Well, for one thing, they were quite upset by the fact that there were no Scots in Glasgow. To help you Americans understand this, imagine if a story took place in Mississippi but every single character, even the shopkeepers, either spoke with a heavy New York accent or an Irish brogue. Would that put you off? I think it would, and the equivalent of that happened here for British viewers. The Observer declared it to be "set in a Glasgow curiously bereft of Scotsmen," while the Guardian noted, "Bizarrely, it's supposed to be set in Glasgow - but full of no one but Americans and cockneys."

For another thing, the British critics seem to come from the ranks of the literati, and they despise stupidity. The found Unleashed to be unbearably stupid, mawkishly sentimental, totally implausible, lacking in nuance, and unrepentantly violent.

I don't disagree with their evaluation. I just don't see why they consider those things to be negative.

I'm kidding, but you know what I mean. One need not take pleasure only in the music of the spheres and the brighter angels of our nature. Sometimes I am in the mood for well-constructed, unchallenging, over-the-top, juvenile entertainment. Here it is.

 

DVD INFO

  • Unrated version of the film
  • There is also supposed to be a "extended" version, but I watched both versions back-to-back (the second one in fast-forward, of course). They seemed identical, and in both cases the closing credits started to run at 95:37
  • Widescreen, 2.35:1 The transfer is anamorphically enhanced for 16x9 screens.
  • Two "behind the scenes" featurettes.
  • An interview with the director.

NUDITY REPORT

  • Georgina Chapman shows her breasts in a rough sex scene with Bob Hoskins.
  • Danielle Harley shows her breasts in a rough sex scene with Bob Hoskins. (It's good to be Bob Hoskins)
  • Laurence Taboulet shows her breasts as a woman taking a shower when two martial artists crash her bathroom. It is also possible to see her pubic area under the shower curtain.

The Critics Vote ...

  • Super-panel consensus out of four stars: just less than three stars.

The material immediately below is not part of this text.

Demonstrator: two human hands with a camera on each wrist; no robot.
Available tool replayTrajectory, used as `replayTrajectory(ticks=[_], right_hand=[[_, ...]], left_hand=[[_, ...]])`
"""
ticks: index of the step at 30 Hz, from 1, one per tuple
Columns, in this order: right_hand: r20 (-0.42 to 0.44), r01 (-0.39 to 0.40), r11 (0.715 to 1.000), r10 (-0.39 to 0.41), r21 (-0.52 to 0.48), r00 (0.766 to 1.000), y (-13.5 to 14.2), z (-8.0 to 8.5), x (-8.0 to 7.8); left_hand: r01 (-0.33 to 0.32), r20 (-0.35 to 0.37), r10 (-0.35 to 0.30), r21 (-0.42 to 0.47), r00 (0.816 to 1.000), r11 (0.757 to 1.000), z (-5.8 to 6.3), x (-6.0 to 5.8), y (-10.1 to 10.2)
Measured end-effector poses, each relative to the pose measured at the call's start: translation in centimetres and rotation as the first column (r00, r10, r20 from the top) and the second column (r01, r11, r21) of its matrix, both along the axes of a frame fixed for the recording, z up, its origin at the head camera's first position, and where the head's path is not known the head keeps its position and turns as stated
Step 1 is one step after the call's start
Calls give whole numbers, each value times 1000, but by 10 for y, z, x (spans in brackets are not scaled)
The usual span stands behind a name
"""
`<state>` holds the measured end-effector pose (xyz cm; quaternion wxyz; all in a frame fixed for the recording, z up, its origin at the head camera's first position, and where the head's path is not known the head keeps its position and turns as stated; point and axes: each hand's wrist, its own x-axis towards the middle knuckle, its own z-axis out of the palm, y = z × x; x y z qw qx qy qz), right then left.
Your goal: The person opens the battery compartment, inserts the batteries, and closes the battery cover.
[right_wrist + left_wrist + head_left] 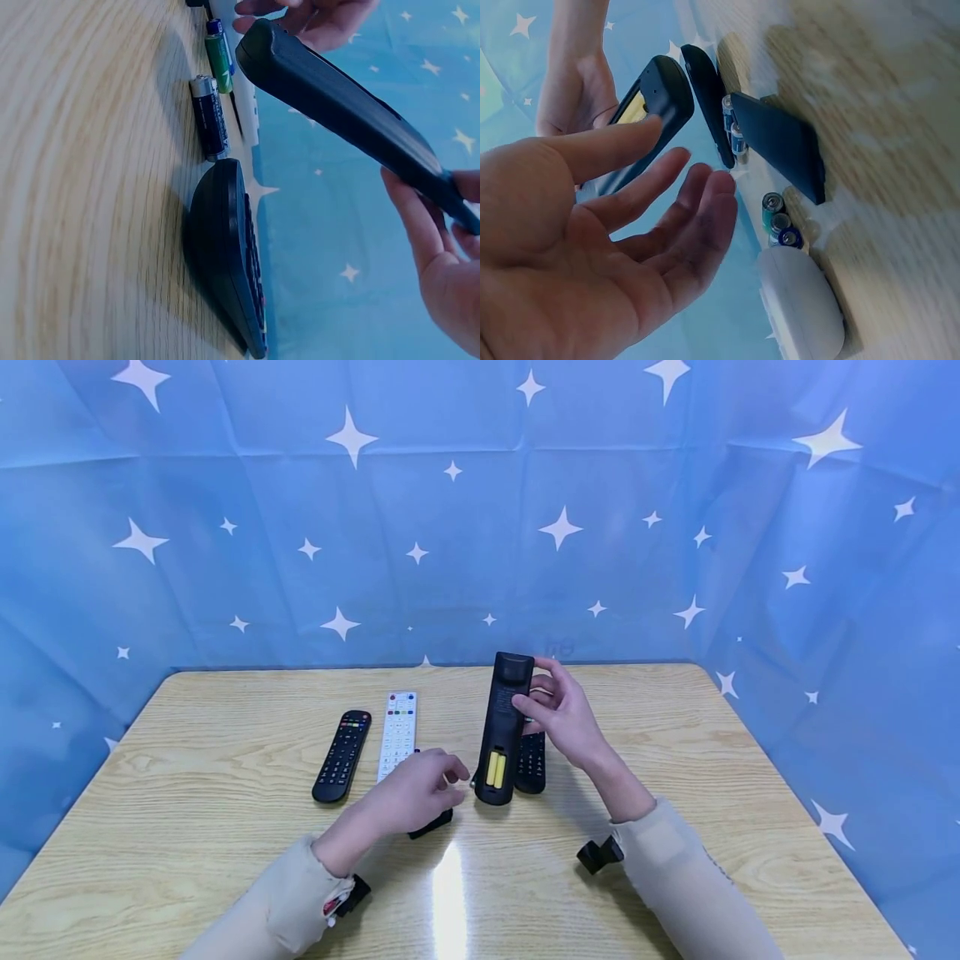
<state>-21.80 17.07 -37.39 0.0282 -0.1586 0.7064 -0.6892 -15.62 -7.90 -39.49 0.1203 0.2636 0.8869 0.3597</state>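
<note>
No legible text found: markings on remote keys, loose batteries point(210, 116), backdrop too small or blurred to read.

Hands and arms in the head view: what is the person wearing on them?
Both hands, the left hand and the right hand, are bare: no gloves. Each arm has a long beige sleeve ending at the wrist. A small black device sits at each wrist, and the left cuff shows a small red-and-white tag.

black remote point(505, 727) | back up, tilted off table | battery bay open | two yellow batteries point(495, 769) seated
</note>
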Motion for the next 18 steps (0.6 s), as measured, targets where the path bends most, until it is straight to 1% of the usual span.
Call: replayTrajectory(ticks=[5, 10, 13, 18], right_hand=[[0, 11, 1000, -11, 14, 1000, 2, -1, -1], [2, 11, 1000, -11, 19, 1000, 3, 0, -2], [1, 8, 1000, -8, 21, 1000, 3, 0, -2], [3, 5, 1000, -5, 26, 1000, 3, 0, -1]], left_hand=[[46, -68, -52, -91, 996, 995, 3, 5, -1], [84, -128, -106, -163, 986, 983, 6, 11, 0], [90, -142, -121, -210, 982, 974, 8, 14, 0], [86, -137, -136, -322, 981, 943, 10, 19, 3]])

James Berardinelli 2.5/4, Roger Ebert 3/4.

  • British consensus out of four stars: one and a half stars. Mail 2/10, Telegraph 4/10, Independent 2/10, Guardian 2/10, Times 4/10, Sun 8/10, Express 2/10, Mirror 4/10, FT 4/10, BBC 3/5.

The People Vote ...

  • Box Office Mojo. It was budgeted at $45 million for production. It did ten million on its opening weekend, but petered out, finishing at $24 million.
The meaning of the IMDb score: 7.5 usually indicates a level of excellence equivalent to about three and a half stars from the critics. 6.0 usually indicates lukewarm watchability, comparable to approximately two and a half stars from the critics. The fives are generally not worthwhile unless they are really your kind of material, equivalent to about a two star rating from the critics, or a C- from our system. Films rated below five are generally awful even if you like that kind of film - this score is roughly equivalent to one and a half stars from the critics or a D on our scale. (Possibly even less, depending on just how far below five the rating is.

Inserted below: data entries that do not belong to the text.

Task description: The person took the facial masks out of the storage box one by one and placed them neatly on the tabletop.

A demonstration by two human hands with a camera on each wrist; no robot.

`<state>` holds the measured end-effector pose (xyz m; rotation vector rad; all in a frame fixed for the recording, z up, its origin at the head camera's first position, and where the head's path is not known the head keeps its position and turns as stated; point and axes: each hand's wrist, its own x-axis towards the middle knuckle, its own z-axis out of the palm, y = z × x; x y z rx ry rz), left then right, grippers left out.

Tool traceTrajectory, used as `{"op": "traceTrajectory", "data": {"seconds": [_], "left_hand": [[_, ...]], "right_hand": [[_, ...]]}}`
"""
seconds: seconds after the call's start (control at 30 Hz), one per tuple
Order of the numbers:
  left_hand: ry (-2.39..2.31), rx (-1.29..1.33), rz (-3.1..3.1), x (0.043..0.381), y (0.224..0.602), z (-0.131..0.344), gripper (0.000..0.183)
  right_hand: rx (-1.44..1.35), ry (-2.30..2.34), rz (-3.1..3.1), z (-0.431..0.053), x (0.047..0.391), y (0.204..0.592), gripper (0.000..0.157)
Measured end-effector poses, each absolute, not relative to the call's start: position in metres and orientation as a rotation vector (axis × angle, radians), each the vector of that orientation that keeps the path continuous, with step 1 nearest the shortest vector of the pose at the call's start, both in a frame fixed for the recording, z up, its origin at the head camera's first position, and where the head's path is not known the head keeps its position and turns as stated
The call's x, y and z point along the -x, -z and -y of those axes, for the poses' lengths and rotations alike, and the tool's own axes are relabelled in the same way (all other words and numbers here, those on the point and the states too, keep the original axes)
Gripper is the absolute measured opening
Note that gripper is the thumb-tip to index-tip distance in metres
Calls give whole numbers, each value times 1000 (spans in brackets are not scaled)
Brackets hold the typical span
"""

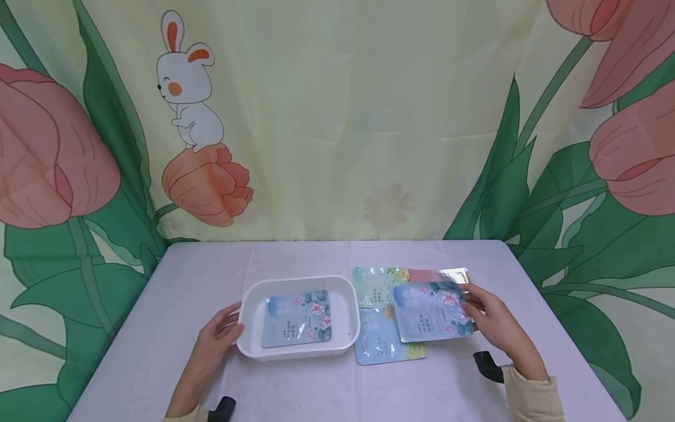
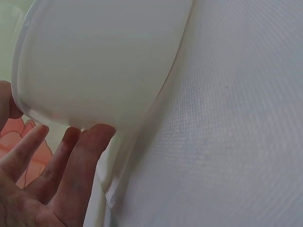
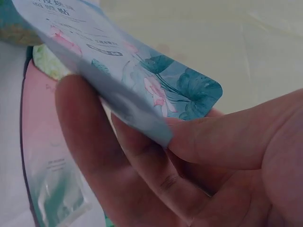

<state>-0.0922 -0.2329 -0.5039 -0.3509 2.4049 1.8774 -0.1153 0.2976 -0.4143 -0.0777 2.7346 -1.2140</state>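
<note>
My right hand [image 1: 493,319] pinches the right edge of a blue sachet [image 1: 435,313] printed with pink flowers, thumb on top and fingers beneath. In the right wrist view the sachet [image 3: 118,71] is tilted, its edge between thumb and fingers. A similar blue flowered sachet [image 1: 297,319] lies inside a white plastic tray [image 1: 248,346]. At the tray's left end, my left hand [image 1: 213,334] grips the rim. The left wrist view has fingertips against the tray's outer wall [image 2: 99,61] and the thumb at its rim.
Beneath and beside the held sachet lie a green sachet [image 1: 374,287], a light blue one [image 1: 382,340] and a partly covered pink one [image 1: 427,275]. They lie right of the tray on a white-covered table [image 1: 295,392]. A printed curtain [image 1: 337,117] hangs behind.
</note>
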Motion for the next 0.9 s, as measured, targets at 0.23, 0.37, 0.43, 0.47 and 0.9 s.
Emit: {"op": "traceTrajectory", "data": {"seconds": [0.23,0.37,0.43,0.47,0.9], "left_hand": [[-1891,347,-2390,91,503,233,60],[-1892,359,-2383,92,504,234,60],[-1886,363,-2389,93,505,234,60],[-1884,368,-2392,93,505,234,60],[-1875,384,-2403,94,507,234,59]], "right_hand": [[67,1165,-2741,-310,120,427,47],[34,1114,-2755,-316,123,435,48],[30,1083,-2768,-318,124,438,49],[33,1064,-2778,-319,125,440,49],[28,948,-2833,-326,130,453,43]]}}
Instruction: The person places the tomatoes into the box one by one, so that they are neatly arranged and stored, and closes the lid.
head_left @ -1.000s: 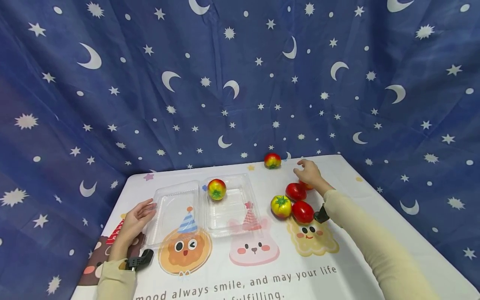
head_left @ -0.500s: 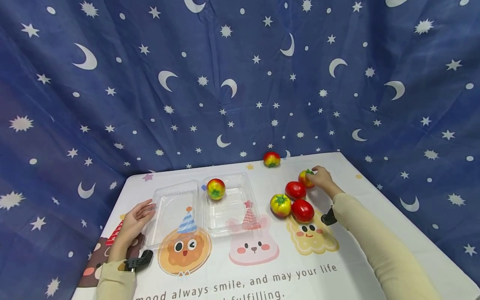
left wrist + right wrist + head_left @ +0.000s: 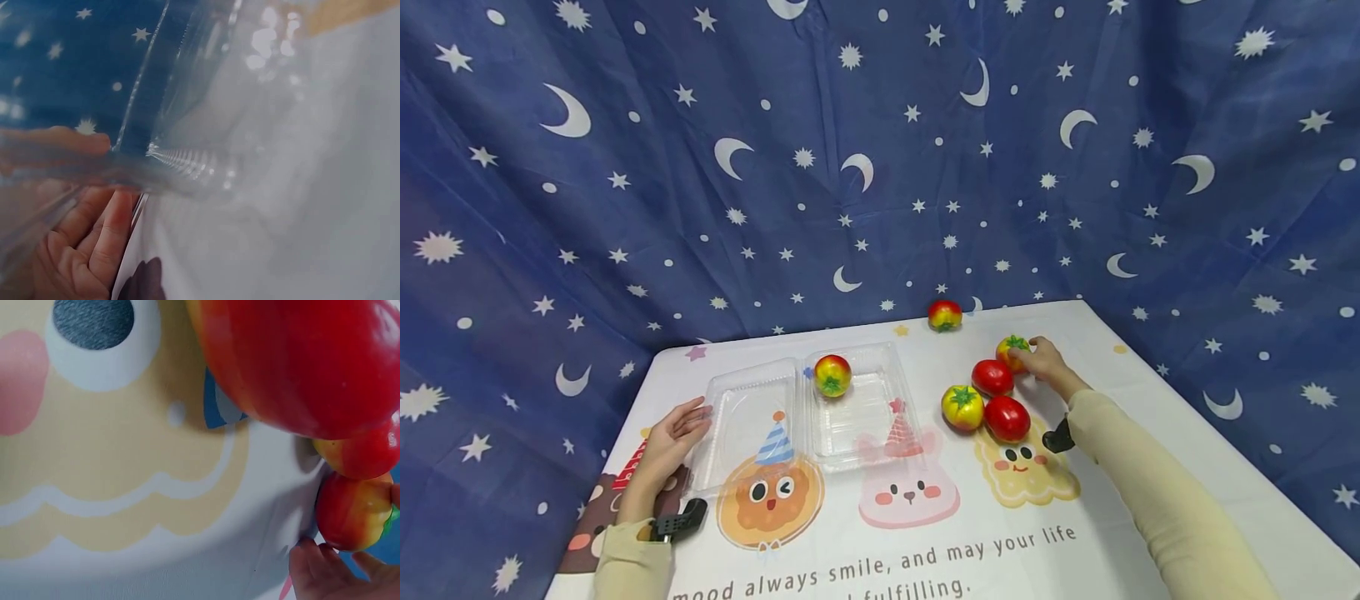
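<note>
Several red-and-yellow tomato-like fruits are on the table. My right hand (image 3: 1043, 364) grips the farthest fruit of the right-hand group, a tomato-like fruit with a green leafy cap (image 3: 1013, 352). In the right wrist view, the thumb lies on one side of this fruit (image 3: 353, 511) and the fingers (image 3: 306, 562) on the other. A clear plastic clamshell box (image 3: 859, 454) lies open, with one fruit (image 3: 832, 376) in its right half. My left hand (image 3: 676, 437) rests at the left edge of the box's left half (image 3: 752, 371), fingers loosely extended. In the left wrist view, clear plastic (image 3: 187, 165) partly covers that hand.
Close by the gripped fruit sit two red fruits (image 3: 992, 377) (image 3: 1007, 419) and a yellower one (image 3: 962, 408). Another fruit (image 3: 945, 315) stands at the table's back edge. Behind hangs a blue curtain (image 3: 790, 208); a white printed cloth (image 3: 1000, 575) covers the table.
My right hand has come back from beyond the group, slightly rightward, and its fingers have closed round the far fruit. My left hand and the box have stayed put.
</note>
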Demonstrator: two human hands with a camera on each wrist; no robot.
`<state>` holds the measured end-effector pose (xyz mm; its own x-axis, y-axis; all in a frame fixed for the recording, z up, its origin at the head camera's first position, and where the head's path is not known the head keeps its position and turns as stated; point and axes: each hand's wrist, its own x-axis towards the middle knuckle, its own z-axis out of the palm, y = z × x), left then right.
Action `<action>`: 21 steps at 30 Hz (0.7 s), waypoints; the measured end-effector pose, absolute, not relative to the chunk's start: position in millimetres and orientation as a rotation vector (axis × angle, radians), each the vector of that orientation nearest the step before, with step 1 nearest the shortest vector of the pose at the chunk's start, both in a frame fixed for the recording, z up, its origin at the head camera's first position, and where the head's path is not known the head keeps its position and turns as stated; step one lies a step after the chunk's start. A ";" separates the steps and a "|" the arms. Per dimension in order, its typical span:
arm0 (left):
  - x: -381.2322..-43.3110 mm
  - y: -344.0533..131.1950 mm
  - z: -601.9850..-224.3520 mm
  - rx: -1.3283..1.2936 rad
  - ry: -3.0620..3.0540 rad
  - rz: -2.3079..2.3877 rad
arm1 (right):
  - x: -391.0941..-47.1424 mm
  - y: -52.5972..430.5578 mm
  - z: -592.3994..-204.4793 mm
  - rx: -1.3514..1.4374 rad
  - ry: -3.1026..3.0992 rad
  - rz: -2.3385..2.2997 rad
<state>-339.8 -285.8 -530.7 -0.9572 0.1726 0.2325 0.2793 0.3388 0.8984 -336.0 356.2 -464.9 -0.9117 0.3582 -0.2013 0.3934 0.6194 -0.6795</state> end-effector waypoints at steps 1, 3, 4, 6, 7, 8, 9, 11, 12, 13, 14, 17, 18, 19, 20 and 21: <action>-339.9 -285.9 -530.6 -0.427 -2.486 -1.707 | -336.9 356.4 -465.6 0.652 2.765 -1.213; -339.9 -285.9 -530.5 -0.437 -2.479 -1.716 | -338.1 357.0 -467.1 0.650 2.735 -1.258; -339.8 -285.9 -530.5 -0.441 -2.475 -1.719 | -338.5 357.4 -467.7 0.643 2.727 -1.274; -339.7 -286.0 -530.4 -0.442 -2.468 -1.726 | -339.1 358.1 -469.0 0.639 2.709 -1.312; -339.5 -285.7 -530.8 -0.442 -2.467 -1.724 | -338.7 358.7 -469.6 0.637 2.703 -1.329; -339.3 -285.5 -531.0 -0.441 -2.468 -1.724 | -338.0 359.3 -470.2 0.631 2.703 -1.339; -339.0 -285.3 -531.2 -0.438 -2.467 -1.725 | -337.5 359.8 -470.7 0.624 2.705 -1.344; -338.7 -285.2 -531.4 -0.435 -2.473 -1.722 | -336.1 360.2 -471.3 0.613 2.709 -1.354; -338.7 -285.2 -531.4 -0.435 -2.473 -1.724 | -335.4 360.4 -471.5 0.609 2.711 -1.360; -338.8 -285.2 -531.3 -0.434 -2.475 -1.724 | -334.8 360.6 -471.5 0.603 2.718 -1.364; -338.8 -285.2 -531.0 -0.435 -2.476 -1.725 | -334.2 360.7 -471.5 0.593 2.728 -1.365; -339.4 -285.4 -530.2 -0.441 -2.480 -1.723 | -333.0 360.7 -470.5 0.600 2.735 -1.395; -339.6 -285.5 -530.0 -0.441 -2.481 -1.722 | -332.7 360.6 -470.2 0.591 2.746 -1.398; -339.7 -285.8 -529.9 -0.441 -2.482 -1.719 | -332.4 360.1 -470.0 0.583 2.756 -1.400; -339.7 -286.0 -530.0 -0.440 -2.483 -1.718 | -332.3 359.5 -469.8 0.575 2.764 -1.402; -339.6 -286.3 -530.1 -0.438 -2.486 -1.714 | -332.1 358.8 -469.7 0.570 2.770 -1.403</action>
<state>-339.6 -286.3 -530.1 -0.9548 0.1829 0.2344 0.2841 0.3289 0.9006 -332.1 358.8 -469.7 -0.9346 0.3238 -0.1474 0.3103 0.5394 -0.7828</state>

My own guideline: A means the movie is so good it will appeal to you even if you hate the genre. B means the movie is not good enough to win you over if you hate the genre, but is good enough to do so if you have an open mind about this type of film. C means it will only appeal to genre addicts, and has no crossover appeal. (C+ means it has no crossover appeal, but will be considered excellent by genre fans, while C- indicates that it we found it to be a poor movie although genre addicts find it watchable). D means you'll hate it even if you like the genre. E means that you'll hate it even if you love the genre. F means that the film is not only unappealing across-the-board, but technically inept as well. Any film rated C- or better is recommended for fans of that type of film. Any film rated B- or better is recommended for just about anyone. We don't score films below C- that often, because we like movies and we think that most of them have at least a solid niche audience. Now that you know that, you should have serious reservations about any movie below C-.

Based on this description, it's a C. Original and over-the-top.